La mainmise de ChemChina ou d’un autre grand groupe agrochimique sur Syngenta était hautement prévisible en raison du conflit entre certains actionnaires influents et la direction du groupe bâlois. Le conseil d’administration de Syngenta a fini par céder face à des actionnaires pressés et intransigeants

L'entreprise d’État n'est en fait qu'un conglomérat de sociétés bas de gamme chinoises qui étaient mal gérées. — © Keystone
L'entreprise d’État n'est en fait qu'un conglomérat de sociétés bas de gamme chinoises qui étaient mal gérées. — © Keystone

Syngenta, comme tout le secteur agrochimique, a senti le vent tourner il y a près de deux ans. Les aléas météorologiques, inhérents à ce domaine d’affaires en contact direct avec les agriculteurs du monde entier, n’expliquaient plus la stagnation des ventes et du bénéfice du groupe bâlois. Une minorité influente des actionnaires de la société, principalement des détenteurs américains de titres, privilégient une vision stratégique à court terme, un rendement élevé, et un retour rapide sur investissement. Ce n’est par exemple pas du tout la philosophie et la vision à long terme d’une société comme la multinationale pharmaceutique Roche, dont le contrôle ultime reste en mains familiales.

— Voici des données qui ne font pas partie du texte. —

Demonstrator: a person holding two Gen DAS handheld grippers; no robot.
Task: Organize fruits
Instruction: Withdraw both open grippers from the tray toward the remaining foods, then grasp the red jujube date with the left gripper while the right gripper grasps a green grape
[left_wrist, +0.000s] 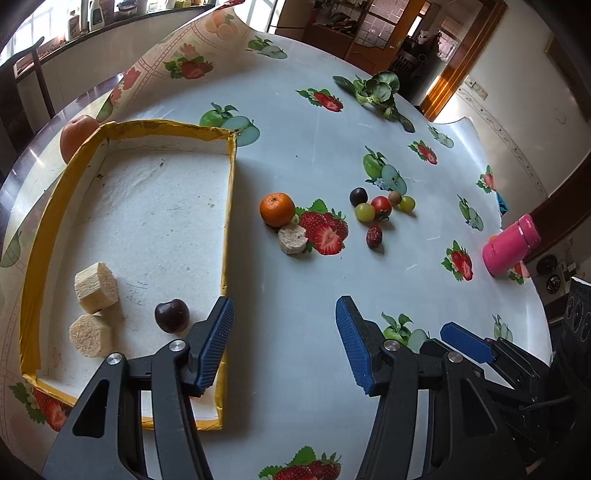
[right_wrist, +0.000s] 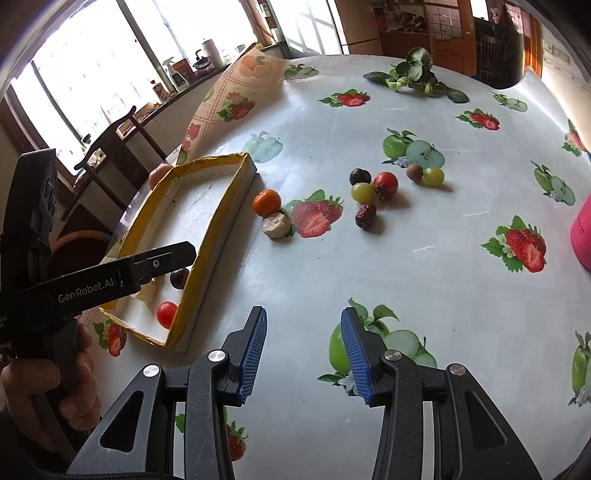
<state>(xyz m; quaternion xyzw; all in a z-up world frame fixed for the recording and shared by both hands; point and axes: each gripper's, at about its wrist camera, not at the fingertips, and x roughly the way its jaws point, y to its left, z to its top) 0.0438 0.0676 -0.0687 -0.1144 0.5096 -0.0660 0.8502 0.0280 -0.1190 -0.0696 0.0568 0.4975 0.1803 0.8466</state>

Monsanto, concurrent historique de Syngenta, a très bien senti le coup. Le groupe américain, précurseur dans le domaine des OGM, a trouvé le talon d’Achille de Syngenta, dont une partie du cœur est issu de Geigy avant le grand mouvement de fusion qui a conduit, il y a une vingtaine d’années, à la création de Novartis et du groupe agrochimique basé à Bâle.

L’offre hostile de rachat de Syngenta par Monsanto visait, l’an dernier, à maximiser les profits à court terme des actionnaires. Elle a échoué face à la forte réticence de la direction et d’une partie du conseil d’administration de Syngenta qui avait de bonnes raisons de penser que le groupe bâlois pouvait sortir seul de l’ornière.

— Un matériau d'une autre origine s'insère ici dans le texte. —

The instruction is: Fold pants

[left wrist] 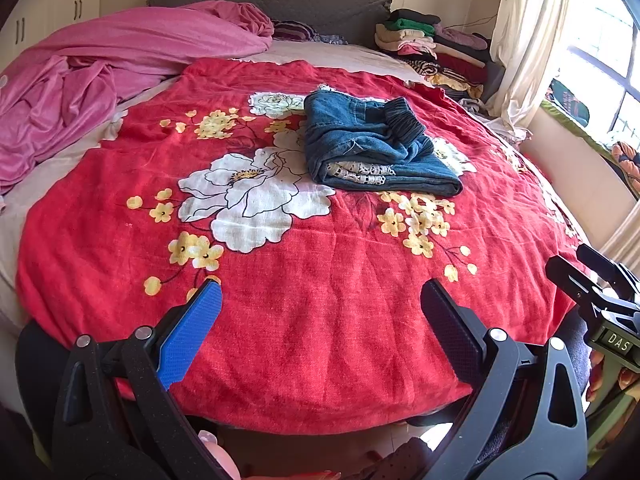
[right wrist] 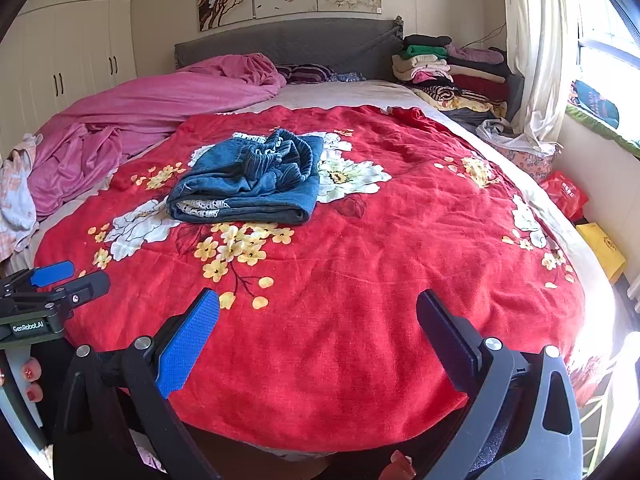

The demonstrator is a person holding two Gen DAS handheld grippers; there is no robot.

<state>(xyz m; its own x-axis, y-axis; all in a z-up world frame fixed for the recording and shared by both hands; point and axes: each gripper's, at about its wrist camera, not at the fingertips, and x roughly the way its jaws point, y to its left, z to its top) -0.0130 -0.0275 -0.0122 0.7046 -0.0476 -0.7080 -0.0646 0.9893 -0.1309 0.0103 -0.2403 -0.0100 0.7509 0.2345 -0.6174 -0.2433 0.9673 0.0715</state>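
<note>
A pair of blue denim pants (left wrist: 372, 148) lies folded into a thick bundle on a red floral blanket (left wrist: 320, 320) spread over a bed. The dark elastic waistband sits bunched on top of the bundle, and a strip of white lace trim shows along its near edge.

The left gripper (left wrist: 320, 312) is held low over the near edge of the blanket with its jaws spread wide and nothing between them; one finger pad is blue, the other dark. The pants lie well ahead of it, slightly to its right.

The right gripper (right wrist: 318, 320) is likewise held over the near blanket edge, jaws wide apart and empty. From it, the pants lie well ahead and to the left. Each gripper appears at the edge of the other's view, side by side and apart.

Beyond the pants, a crumpled pink quilt (right wrist: 168, 108) covers the far left of the bed, a stack of folded clothes (right wrist: 448, 68) sits at the far right beside a grey headboard (right wrist: 288, 44), and a cream curtain (right wrist: 532, 52) hangs by a bright window on the right.
</note>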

Mais l’opération avortée n’a pas étouffé l’envie d’une grande partie des actionnaires de toucher le jackpot. Peu importe avec qui. ChemChina paie plus de trois fois les ventes annuelles du groupe bâlois pour obtenir un joyau technologique. L’entreprise d’Etat n’est en fait qu’un conglomérat de sociétés bas de gamme chinoises qui étaient mal gérées.

Un fleuron s’en va

Même si le siège social de la société sera maintenu à Bâle et que le maximum d’emplois seront vraisemblablement préservés, d’autres solutions, plus conformes à la tradition helvétique des affaires, étaient envisageables. L’une d’elles, proposée par Jürg Witmer, ancien patron de Givaudan et vice-président de Syngenta, consistait à accepter ChemChina comme un actionnaire influent quoique minoritaire, qui aurait pu contribuer à relancer Syngenta.

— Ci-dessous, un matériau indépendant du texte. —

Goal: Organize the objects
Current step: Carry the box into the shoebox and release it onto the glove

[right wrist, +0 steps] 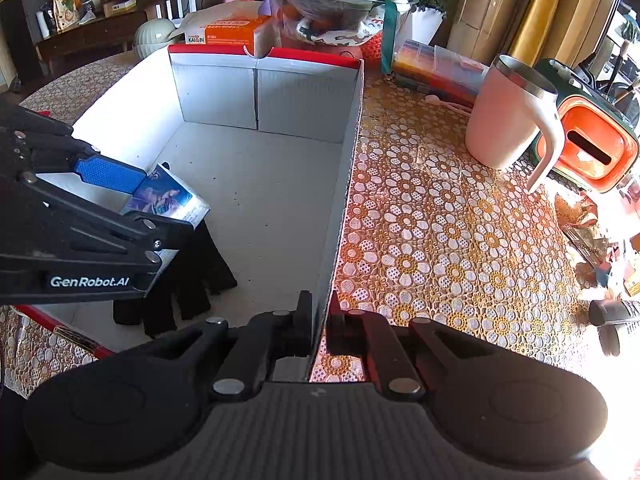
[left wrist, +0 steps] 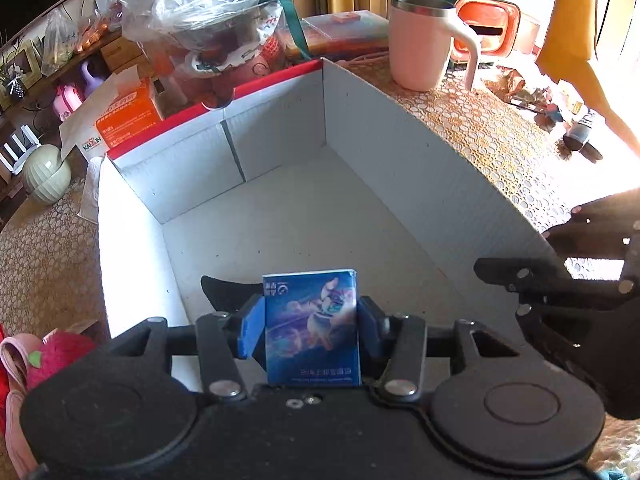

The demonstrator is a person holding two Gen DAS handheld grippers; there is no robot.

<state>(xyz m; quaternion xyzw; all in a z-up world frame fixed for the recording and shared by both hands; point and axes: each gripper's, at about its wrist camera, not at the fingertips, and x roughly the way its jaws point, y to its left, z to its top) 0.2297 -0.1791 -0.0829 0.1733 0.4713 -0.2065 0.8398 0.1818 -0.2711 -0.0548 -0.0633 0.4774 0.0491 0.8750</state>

Lire également: Un groupe chinois rachète Syngenta pour 43,8 milliards de francs

La solution brutale de l’absorption par le groupe étatique chinois est désormais proposée aux actionnaires impatients. Ironie de l’histoire, Syngenta a annoncé mercredi une amélioration de sa marge bénéficiaire qui représente désormais un confortable 20,7%, contre 19,3% en 2014. Syngenta gagne donc beaucoup d’argent et était sur le chemin du redressement de ses affaires. L’impatience de ses propriétaires conduit à la perte de contrôle d’un fleuron de l’industrie chimique bâloise. Si l’industrie pharmaceutique du nord-est de la Suisse est devenue florissante grâce aux mouvements de fusion, ce n’est pas le cas de la chimie qui est désormais presque entièrement, après Ciba et le secteur des vitamines de Roche, absorbée par des groupes étrangers.